**Problem details**
Please reproduce exactly the lines from the start of the records through the one containing "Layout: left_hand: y", and nothing more.

**Stored items from a collection**
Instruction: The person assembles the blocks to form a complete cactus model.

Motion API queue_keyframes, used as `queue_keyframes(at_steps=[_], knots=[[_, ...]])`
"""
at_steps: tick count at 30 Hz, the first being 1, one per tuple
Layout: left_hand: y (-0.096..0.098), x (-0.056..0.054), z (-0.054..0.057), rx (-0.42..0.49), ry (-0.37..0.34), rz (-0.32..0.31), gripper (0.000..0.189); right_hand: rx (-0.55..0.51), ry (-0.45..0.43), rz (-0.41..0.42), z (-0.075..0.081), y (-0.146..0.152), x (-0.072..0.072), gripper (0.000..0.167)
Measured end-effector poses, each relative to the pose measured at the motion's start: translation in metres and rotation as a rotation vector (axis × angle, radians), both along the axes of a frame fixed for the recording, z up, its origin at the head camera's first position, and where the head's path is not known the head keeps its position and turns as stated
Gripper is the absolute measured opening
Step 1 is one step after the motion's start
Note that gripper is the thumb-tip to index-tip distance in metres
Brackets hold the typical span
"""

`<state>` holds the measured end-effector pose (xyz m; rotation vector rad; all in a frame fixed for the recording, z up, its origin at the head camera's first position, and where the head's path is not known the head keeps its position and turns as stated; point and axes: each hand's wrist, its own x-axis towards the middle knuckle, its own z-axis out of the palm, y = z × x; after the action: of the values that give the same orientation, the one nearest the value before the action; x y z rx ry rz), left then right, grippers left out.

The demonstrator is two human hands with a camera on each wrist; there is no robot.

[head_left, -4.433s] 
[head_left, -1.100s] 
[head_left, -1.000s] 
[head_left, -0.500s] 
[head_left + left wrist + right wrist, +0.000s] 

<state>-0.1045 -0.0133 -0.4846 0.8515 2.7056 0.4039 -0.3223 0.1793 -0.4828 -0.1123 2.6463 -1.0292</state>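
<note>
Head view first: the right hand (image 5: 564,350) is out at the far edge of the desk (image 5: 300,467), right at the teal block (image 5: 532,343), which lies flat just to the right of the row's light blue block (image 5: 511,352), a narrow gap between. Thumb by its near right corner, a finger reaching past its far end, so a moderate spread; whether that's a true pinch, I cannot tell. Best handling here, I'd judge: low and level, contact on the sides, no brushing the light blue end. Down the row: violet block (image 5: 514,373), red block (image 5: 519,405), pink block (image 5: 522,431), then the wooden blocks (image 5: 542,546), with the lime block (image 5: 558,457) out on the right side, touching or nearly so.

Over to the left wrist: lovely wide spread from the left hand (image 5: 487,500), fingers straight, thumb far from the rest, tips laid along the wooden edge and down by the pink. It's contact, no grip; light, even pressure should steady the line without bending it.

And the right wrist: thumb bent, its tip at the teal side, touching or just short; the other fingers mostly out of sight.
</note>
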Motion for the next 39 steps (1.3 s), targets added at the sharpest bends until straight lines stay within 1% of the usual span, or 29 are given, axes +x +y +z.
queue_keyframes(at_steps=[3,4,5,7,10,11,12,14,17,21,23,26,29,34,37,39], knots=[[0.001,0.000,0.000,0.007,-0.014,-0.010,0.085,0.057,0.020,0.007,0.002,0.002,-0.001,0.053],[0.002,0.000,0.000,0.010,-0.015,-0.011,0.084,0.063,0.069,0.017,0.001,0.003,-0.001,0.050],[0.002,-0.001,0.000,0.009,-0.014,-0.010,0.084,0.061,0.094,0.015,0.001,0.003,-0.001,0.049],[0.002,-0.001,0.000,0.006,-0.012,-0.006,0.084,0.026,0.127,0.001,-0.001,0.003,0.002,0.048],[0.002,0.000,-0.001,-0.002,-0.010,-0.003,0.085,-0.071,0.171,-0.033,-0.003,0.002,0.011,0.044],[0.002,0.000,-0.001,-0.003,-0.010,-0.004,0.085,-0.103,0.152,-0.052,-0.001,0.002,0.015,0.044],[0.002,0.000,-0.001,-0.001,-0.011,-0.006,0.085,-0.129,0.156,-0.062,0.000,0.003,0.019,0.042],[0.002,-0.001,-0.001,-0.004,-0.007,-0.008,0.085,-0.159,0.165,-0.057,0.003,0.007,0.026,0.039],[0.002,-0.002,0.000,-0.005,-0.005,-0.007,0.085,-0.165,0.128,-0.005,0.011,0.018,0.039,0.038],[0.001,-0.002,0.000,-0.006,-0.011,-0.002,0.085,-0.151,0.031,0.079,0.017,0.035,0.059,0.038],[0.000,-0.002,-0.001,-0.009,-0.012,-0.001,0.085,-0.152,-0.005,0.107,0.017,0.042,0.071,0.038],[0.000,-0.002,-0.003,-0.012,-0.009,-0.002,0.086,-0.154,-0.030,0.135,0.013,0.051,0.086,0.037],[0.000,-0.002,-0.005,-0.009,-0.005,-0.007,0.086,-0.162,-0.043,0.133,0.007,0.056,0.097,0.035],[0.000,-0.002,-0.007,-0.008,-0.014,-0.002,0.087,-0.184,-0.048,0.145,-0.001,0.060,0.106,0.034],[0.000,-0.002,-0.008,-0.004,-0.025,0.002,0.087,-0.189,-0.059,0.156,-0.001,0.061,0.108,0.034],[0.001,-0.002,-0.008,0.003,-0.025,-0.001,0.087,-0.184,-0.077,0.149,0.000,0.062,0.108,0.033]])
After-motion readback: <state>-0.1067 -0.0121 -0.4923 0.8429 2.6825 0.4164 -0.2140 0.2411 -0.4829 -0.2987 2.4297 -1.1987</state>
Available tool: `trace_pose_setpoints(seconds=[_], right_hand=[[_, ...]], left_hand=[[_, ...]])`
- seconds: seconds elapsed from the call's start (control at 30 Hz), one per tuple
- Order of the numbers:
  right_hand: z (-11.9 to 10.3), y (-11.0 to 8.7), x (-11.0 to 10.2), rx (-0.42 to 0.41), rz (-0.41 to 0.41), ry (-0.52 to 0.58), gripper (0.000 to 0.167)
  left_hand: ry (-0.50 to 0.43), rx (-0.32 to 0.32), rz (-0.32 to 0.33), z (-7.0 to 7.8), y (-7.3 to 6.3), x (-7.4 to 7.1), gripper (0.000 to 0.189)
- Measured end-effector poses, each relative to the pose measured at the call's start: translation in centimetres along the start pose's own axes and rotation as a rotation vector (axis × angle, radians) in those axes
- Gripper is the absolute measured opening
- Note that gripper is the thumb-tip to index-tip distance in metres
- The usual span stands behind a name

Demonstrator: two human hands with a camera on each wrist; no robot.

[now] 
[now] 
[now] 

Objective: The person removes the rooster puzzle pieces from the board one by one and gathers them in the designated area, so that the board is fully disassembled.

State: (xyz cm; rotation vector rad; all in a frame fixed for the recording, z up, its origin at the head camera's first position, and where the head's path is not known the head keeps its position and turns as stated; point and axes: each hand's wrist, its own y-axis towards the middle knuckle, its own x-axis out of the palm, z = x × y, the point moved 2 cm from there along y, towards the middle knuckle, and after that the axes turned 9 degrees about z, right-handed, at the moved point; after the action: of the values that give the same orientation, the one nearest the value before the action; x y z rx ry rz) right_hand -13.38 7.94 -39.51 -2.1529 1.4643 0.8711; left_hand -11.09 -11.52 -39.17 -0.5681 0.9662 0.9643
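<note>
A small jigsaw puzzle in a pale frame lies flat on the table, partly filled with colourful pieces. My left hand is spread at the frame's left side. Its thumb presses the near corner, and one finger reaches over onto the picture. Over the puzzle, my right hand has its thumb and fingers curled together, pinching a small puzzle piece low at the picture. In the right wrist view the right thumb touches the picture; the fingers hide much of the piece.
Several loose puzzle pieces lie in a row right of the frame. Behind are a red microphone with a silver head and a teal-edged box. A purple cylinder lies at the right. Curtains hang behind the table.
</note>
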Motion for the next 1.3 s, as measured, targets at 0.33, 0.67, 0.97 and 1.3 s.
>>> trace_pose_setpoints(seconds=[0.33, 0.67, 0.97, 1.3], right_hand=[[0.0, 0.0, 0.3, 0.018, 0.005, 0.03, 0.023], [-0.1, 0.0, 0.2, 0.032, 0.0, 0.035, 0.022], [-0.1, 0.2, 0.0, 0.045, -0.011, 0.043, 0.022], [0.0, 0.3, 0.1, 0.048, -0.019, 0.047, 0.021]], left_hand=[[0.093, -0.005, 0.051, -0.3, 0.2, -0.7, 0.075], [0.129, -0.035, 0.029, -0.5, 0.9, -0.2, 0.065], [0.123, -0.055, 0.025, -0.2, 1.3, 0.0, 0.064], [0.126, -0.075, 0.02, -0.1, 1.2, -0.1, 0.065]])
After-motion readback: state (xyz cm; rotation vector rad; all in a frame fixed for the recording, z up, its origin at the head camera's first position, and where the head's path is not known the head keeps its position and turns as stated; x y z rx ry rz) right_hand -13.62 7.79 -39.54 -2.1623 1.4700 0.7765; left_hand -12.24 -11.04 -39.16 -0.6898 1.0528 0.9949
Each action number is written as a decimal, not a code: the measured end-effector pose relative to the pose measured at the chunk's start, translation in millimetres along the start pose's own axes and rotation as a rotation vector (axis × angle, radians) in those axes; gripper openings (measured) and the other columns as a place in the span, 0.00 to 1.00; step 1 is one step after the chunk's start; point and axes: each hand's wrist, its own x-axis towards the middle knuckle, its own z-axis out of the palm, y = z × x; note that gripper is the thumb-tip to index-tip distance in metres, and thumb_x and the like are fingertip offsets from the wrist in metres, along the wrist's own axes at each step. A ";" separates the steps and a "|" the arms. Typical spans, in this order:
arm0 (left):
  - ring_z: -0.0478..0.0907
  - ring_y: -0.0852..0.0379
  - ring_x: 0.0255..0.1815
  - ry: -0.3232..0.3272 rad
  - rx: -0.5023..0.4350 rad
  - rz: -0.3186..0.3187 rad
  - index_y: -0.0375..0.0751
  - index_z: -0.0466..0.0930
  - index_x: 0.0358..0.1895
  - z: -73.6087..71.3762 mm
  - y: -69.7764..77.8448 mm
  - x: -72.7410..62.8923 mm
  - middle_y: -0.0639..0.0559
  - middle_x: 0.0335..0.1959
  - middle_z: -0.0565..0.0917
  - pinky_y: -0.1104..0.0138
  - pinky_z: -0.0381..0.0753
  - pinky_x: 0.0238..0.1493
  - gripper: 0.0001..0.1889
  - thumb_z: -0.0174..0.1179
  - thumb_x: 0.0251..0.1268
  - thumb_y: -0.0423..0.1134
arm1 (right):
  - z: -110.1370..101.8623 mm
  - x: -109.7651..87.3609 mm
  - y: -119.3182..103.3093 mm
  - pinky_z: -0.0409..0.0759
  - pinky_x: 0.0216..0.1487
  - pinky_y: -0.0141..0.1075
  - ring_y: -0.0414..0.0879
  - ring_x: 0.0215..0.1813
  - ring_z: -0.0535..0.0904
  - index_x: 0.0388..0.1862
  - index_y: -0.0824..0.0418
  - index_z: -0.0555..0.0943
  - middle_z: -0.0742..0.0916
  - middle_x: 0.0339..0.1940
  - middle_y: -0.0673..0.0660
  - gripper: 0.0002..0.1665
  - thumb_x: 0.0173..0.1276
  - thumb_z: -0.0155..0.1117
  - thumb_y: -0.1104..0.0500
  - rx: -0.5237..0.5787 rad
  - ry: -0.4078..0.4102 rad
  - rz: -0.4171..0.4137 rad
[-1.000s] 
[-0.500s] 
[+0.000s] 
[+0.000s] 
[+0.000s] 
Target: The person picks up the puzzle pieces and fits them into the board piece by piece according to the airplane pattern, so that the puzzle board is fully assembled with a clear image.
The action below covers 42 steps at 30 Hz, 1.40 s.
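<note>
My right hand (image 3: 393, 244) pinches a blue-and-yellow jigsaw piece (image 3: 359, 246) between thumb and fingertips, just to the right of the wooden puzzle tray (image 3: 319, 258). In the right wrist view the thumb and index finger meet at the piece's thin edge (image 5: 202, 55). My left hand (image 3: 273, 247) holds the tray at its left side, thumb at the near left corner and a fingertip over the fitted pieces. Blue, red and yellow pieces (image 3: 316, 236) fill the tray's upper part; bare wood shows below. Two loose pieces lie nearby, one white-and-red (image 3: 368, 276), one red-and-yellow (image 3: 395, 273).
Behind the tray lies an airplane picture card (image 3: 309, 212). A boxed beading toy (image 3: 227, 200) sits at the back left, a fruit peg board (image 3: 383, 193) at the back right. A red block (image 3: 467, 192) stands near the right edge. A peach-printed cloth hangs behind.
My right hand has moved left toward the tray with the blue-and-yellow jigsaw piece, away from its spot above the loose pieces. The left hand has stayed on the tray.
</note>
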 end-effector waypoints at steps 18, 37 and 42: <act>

**Problem solution**
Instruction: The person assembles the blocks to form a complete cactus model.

Motion API queue_keyframes, used as `queue_keyframes(at_steps=[_], knots=[[_, ...]])`
"""
at_steps: tick count at 30 Hz, the first being 1, one per tuple
Layout: left_hand: y (-0.096..0.098), x (-0.056..0.054), z (-0.054..0.057), rx (-0.42..0.49), ry (-0.37..0.34), rz (-0.32..0.31), gripper (0.000..0.189); right_hand: rx (-0.55..0.51), ry (-0.45..0.43), rz (-0.41..0.42), z (-0.075..0.081), y (-0.146..0.152), x (-0.072..0.072), gripper (0.000..0.167)

With that, the output is complete.